Task prompt
Exclude images, then output the remaining data verbatim.

------------------------------------

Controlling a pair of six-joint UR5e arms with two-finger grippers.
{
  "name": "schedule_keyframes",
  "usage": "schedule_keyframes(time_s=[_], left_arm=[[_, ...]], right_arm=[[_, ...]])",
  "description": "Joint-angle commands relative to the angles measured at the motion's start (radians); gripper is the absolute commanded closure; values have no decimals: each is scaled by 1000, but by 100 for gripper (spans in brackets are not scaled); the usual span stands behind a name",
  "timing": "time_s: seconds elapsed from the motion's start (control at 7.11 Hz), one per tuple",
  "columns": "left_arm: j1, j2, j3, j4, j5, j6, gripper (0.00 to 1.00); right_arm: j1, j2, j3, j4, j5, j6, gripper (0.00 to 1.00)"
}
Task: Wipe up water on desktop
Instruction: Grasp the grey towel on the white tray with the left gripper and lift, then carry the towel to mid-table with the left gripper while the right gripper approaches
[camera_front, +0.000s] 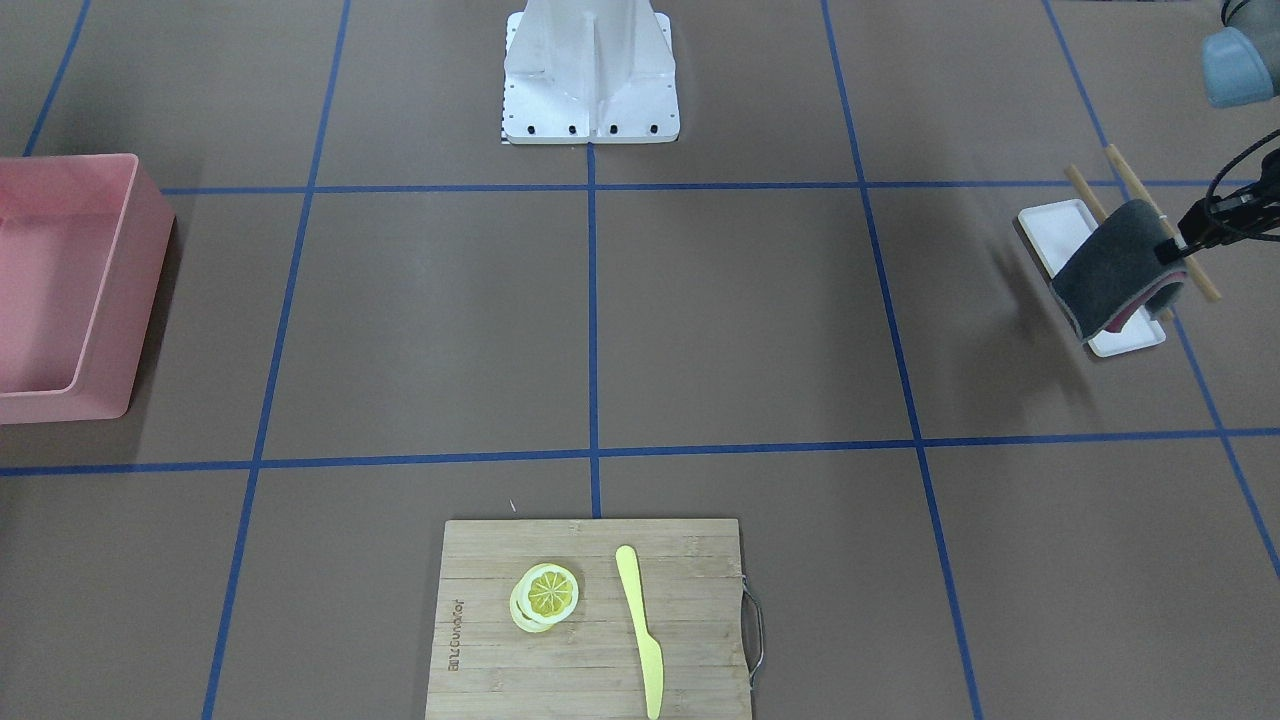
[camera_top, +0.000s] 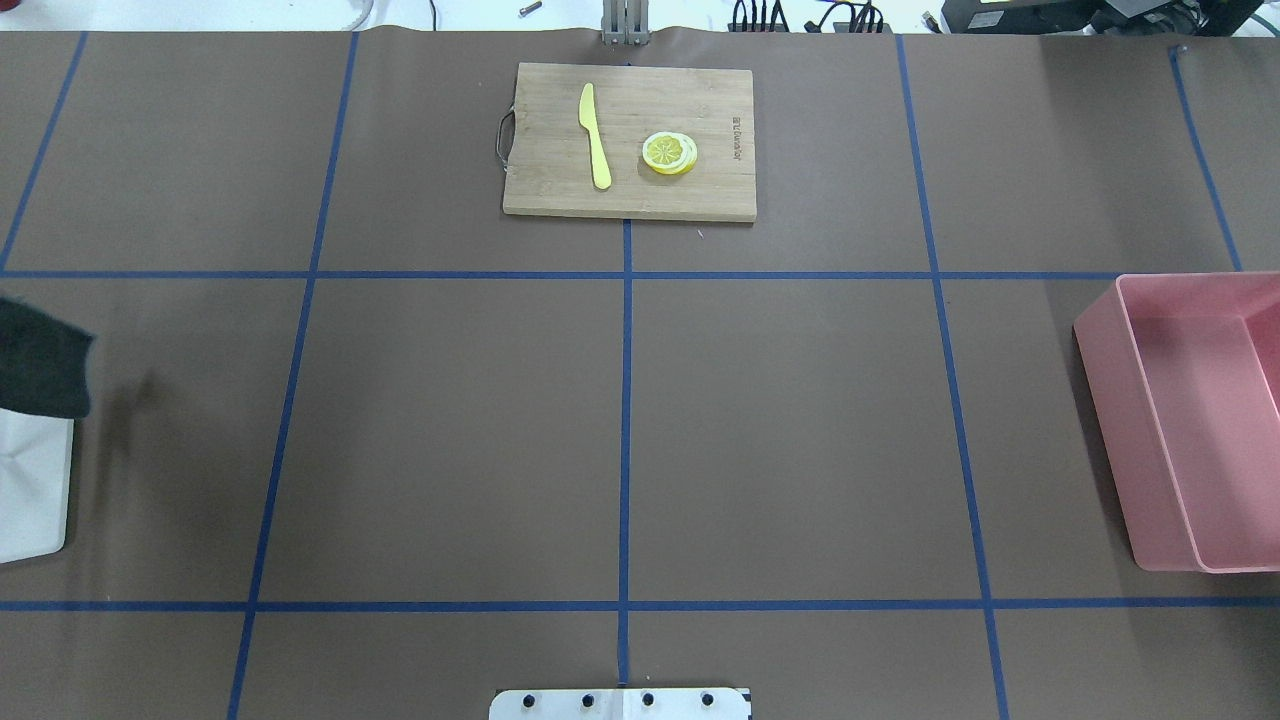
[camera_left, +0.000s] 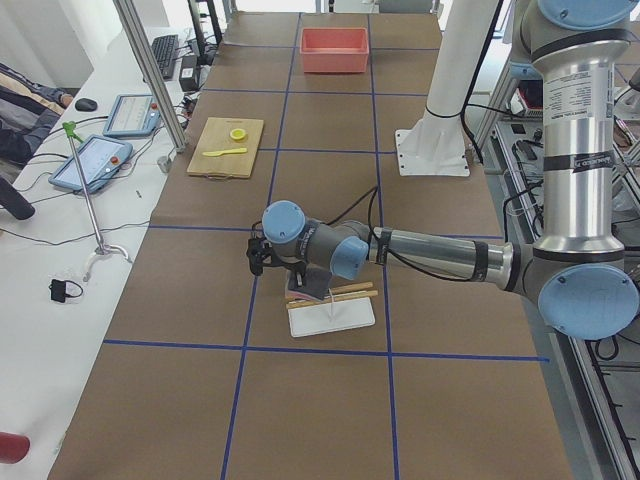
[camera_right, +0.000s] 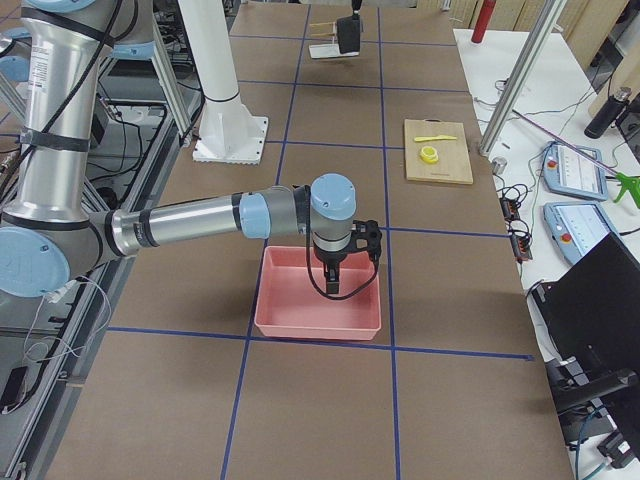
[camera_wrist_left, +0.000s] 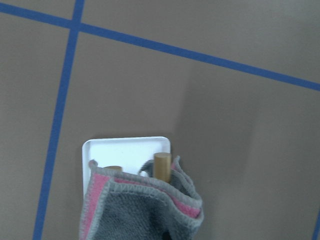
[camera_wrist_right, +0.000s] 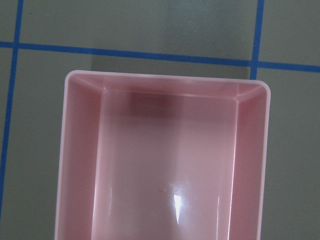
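The desktop (camera_front: 740, 320) is a matte brown surface crossed by blue tape lines; I see no clear water on it. My left gripper (camera_front: 1178, 248) is shut on a grey cloth with a pink side (camera_front: 1120, 265) and holds it lifted above a white tray (camera_front: 1058, 225) at the table's left end. The cloth also shows in the left wrist view (camera_wrist_left: 140, 210) and at the overhead view's left edge (camera_top: 40, 360). My right gripper (camera_right: 335, 280) hangs over a pink bin (camera_right: 320, 305); I cannot tell whether it is open or shut.
Two wooden sticks (camera_front: 1085, 195) lie across the white tray. The pink bin (camera_top: 1190, 420) stands at the robot's right end. A bamboo cutting board (camera_top: 630, 140) with a yellow knife (camera_top: 595, 135) and lemon slices (camera_top: 670, 153) sits at the far side. The white arm base (camera_front: 590, 75) stands at the near side.
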Motion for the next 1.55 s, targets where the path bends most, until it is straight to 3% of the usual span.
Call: schedule_keyframes(time_s=[0.0,0.14,0.56,0.7,0.84,0.98,1.13,1.41], left_arm=[[4,-125,-41,0,-16,-175,100],[78,-201,-38,0,-8,-238,100],[360,-494,-26,0,229,-731,100],[413,-582,6,0,283,-870,100],[462,-663,44,0,342,-958,100],[525,-743,81,0,411,-1062,100],[546,-809,119,-2,444,-1133,100],[598,-866,150,-6,490,-1227,100]], right_arm=[[-11,-4,-3,167,22,37,0],[-15,8,26,175,28,75,0],[-197,129,40,433,9,282,0],[-253,184,43,457,6,369,0],[-346,296,43,457,-51,494,0],[-436,388,49,457,-166,603,0],[-524,413,92,457,-252,630,0],[-727,525,138,462,-532,722,0]])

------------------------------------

Result of this task
Controlling a pair of six-joint UR5e arms with two-finger grippers.
{
  "name": "schedule_keyframes",
  "usage": "schedule_keyframes(time_s=[_], left_arm=[[_, ...]], right_arm=[[_, ...]])",
  "description": "Joint-angle commands relative to the angles measured at the motion's start (radians); gripper is the absolute commanded closure; values have no decimals: each is scaled by 1000, but by 100 for gripper (spans in brackets are not scaled); the usual span stands behind a name",
  "timing": "time_s: seconds elapsed from the motion's start (control at 7.11 Hz), one per tuple",
  "columns": "left_arm: j1, j2, j3, j4, j5, j6, gripper (0.00 to 1.00); right_arm: j1, j2, j3, j4, j5, j6, gripper (0.00 to 1.00)"
}
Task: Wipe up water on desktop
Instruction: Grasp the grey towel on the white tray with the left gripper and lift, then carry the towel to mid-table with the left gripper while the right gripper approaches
[camera_front, +0.000s] 
[camera_top, +0.000s] 
[camera_left, +0.000s] 
[camera_right, +0.000s] 
[camera_wrist_left, +0.000s] 
[camera_wrist_right, +0.000s] 
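The desktop (camera_front: 740, 320) is a matte brown surface crossed by blue tape lines; I see no clear water on it. My left gripper (camera_front: 1178, 248) is shut on a grey cloth with a pink side (camera_front: 1120, 265) and holds it lifted above a white tray (camera_front: 1058, 225) at the table's left end. The cloth also shows in the left wrist view (camera_wrist_left: 140, 210) and at the overhead view's left edge (camera_top: 40, 360). My right gripper (camera_right: 335, 280) hangs over a pink bin (camera_right: 320, 305); I cannot tell whether it is open or shut.
Two wooden sticks (camera_front: 1085, 195) lie across the white tray. The pink bin (camera_top: 1190, 420) stands at the robot's right end. A bamboo cutting board (camera_top: 630, 140) with a yellow knife (camera_top: 595, 135) and lemon slices (camera_top: 670, 153) sits at the far side. The white arm base (camera_front: 590, 75) stands at the near side.
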Motion for the next 1.55 s, targets where the path bends most, until it is straight to 3% of the usual span.
Call: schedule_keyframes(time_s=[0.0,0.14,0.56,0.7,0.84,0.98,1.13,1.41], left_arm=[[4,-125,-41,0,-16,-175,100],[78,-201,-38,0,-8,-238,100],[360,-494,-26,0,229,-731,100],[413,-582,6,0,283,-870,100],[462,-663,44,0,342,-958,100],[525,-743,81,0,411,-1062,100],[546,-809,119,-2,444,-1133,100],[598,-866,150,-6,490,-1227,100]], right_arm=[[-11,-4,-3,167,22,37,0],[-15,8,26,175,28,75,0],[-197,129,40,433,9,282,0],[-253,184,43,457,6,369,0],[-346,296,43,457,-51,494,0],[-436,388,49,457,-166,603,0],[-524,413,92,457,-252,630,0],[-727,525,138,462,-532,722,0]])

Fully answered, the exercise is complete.